My degree show, 1998, Gray’s School of Art with my realist paintings of monumental party people
I grew up in a household where discipline overshadowed everything else, and my escape to art school in a new city at 18 was in stark contrast to my childhood where I had to be small, quiet and compliant. In Aberdeen, I was out every weekend dancing, pilling, talking shit, forging friendships. Best of times.
But also….. the escapism was intense but so fleeting. Why did it have to end ? That’s what interested me in the studio at that time too. The pathos of that; the yearning, the ritual of dressing up every weekend, the spiritual dancefloor experiences and the inevitability of the deeply unglamorous endings of spilled bong water and filthy flats. The colliding of those two worlds. Transcendence and Reality. On repeat. Every weekend.
This was the stuff that I wanted to make work about right at the beginning in my student days. This was the stuff of my life and the figures then were melancholic. I would paint my models from life, they were my pals and were often deep in Tuesday / Wednesday comedowns with sad eyes, which is how I wanted them.
For me, extreme hedonism repeated regularly for a very long time, well into my late 30s. A lot of time passed and I kept chasing the same feelings. What started as a reaction against a controlled childhood began to take on its own kind of control. I stayed in that loop far longer than I needed to.
Although I continued a similar line of enquiry work-wise during my MA and for a year or two afterwards, once I started making a consistent, survivable living from my work, I mainly made drawings and paintings around themes that weren’t too personal and certainly less challenging. But the hedonistic lifestyle persisted during this time.
I picked up the subject matter again in 2022, nostalgic for my raving days. I set up nightclub simulations in my living room to get my reference shots and made a series of atmospheric, realist pastel drawings that were definitely more celebratory in feel and shied away from the darker side.
I remember the feeling I got making my early work in the 90s, telling the truth through images felt like nothing else and it’s a feeling that I’ve found again this year, to my delight. When I took reference images out of my process for the first time this year and started to make work from somewhere inside, I needed to think about the most intense experiences of my life in order to gain access to the emotion. When I thought about the decades of lost weekends, the work that emerged was hollow-eyed and a bit scary, but most importantly it felt powerful and true.
This week I made a piece that reminded me of JaJa. She emerged from the depths, a bit kitsch, unhinged, pouty, kind of skanky but spicing herself up with a feather headdress or are they yukka leaves? She looked like she might have been made from the fag butts in the pot, and I felt like trying her out with some maracas, bossa nova stylee.

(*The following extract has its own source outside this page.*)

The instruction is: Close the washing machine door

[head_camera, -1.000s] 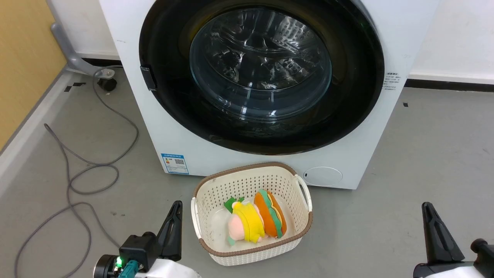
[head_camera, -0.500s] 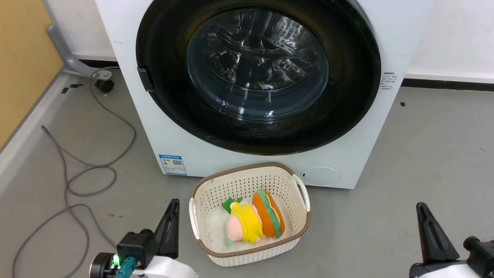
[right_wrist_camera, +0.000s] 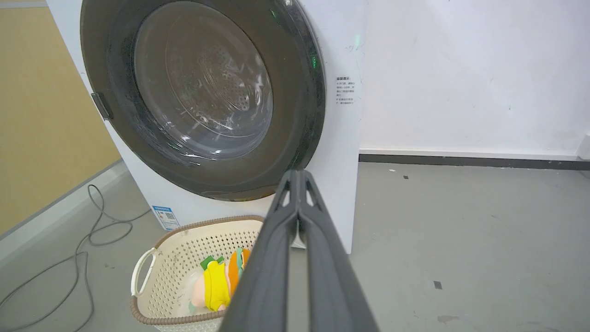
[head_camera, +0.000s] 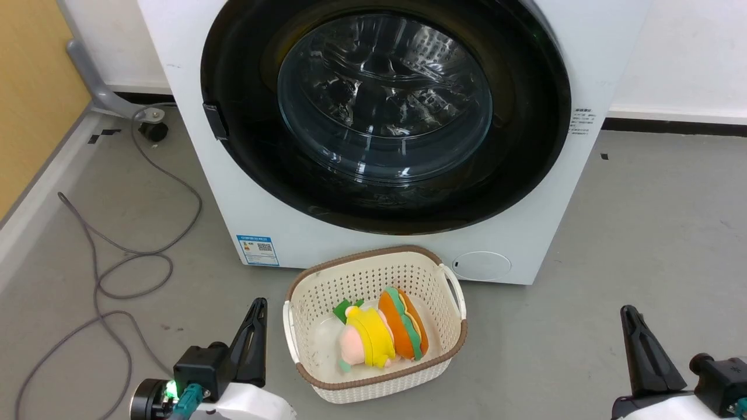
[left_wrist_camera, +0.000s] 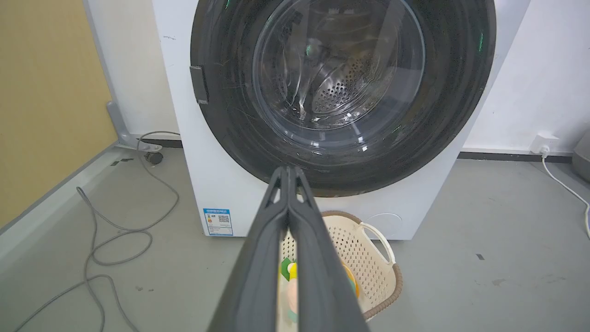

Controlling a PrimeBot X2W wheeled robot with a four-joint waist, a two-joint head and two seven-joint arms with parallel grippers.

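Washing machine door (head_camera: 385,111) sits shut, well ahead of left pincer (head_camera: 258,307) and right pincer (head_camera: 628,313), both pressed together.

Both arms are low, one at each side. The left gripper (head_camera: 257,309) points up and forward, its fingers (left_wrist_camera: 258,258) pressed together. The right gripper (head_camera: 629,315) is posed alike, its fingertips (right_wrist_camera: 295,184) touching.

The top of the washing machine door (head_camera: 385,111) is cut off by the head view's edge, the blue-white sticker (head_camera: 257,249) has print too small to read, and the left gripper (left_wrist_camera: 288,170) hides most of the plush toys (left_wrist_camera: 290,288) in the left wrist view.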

Not the melancholic realism of my student work, less literal but she still had an echo of lost weekends about her, a slightly devastating disconnectedness. A remix of the weight of experience, something weirder, more complex which holds both glamour and grief, almost three decades on.
Similarly to the plant, she is allowing me to dream of the new possibilities that lie ahead for me. A Copacabana of creativity I don’t know yet, a distant land which is appearing over the horizon. The thrilling realisation that without the weight of expectation I can make a cocktail with any ingredients I want.
Learning to play in the studio this week. Kitsch, crazy, untethered… Trying to get comfortable with not knowing.